* What needs to be done *
Begin with the line containing "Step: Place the" and end with the last line of the data below; return those lines exactly, and only those.

(Beginning of Supplied data)

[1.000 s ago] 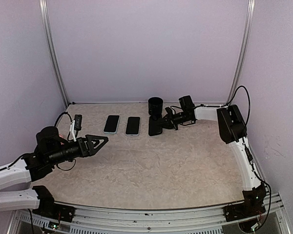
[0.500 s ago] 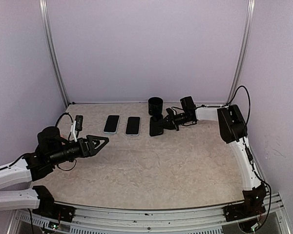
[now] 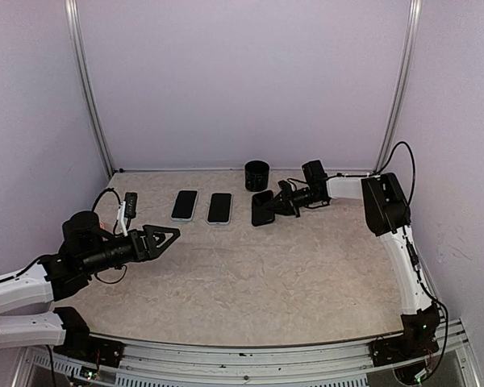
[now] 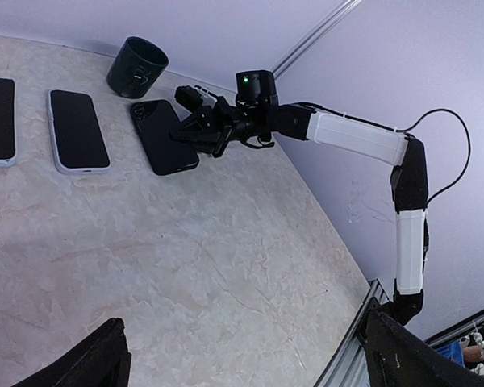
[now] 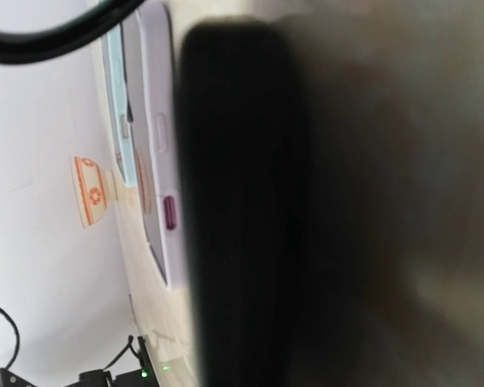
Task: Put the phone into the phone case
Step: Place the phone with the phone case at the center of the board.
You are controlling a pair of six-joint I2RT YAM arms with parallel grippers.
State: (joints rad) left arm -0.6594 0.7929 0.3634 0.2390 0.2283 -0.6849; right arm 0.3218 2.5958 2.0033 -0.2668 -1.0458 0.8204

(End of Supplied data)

* Answer to this task *
Step: Place the phone with the phone case at the center of the board.
You are controlling a pair of six-joint I2RT YAM arms with parallel grippers.
State: (joints rad) left arm -0.6594 0.7929 0.3634 0.2390 0.2283 -0.6849; right arm 0.3218 2.5958 2.0033 -0.2668 -1.0458 0.8204

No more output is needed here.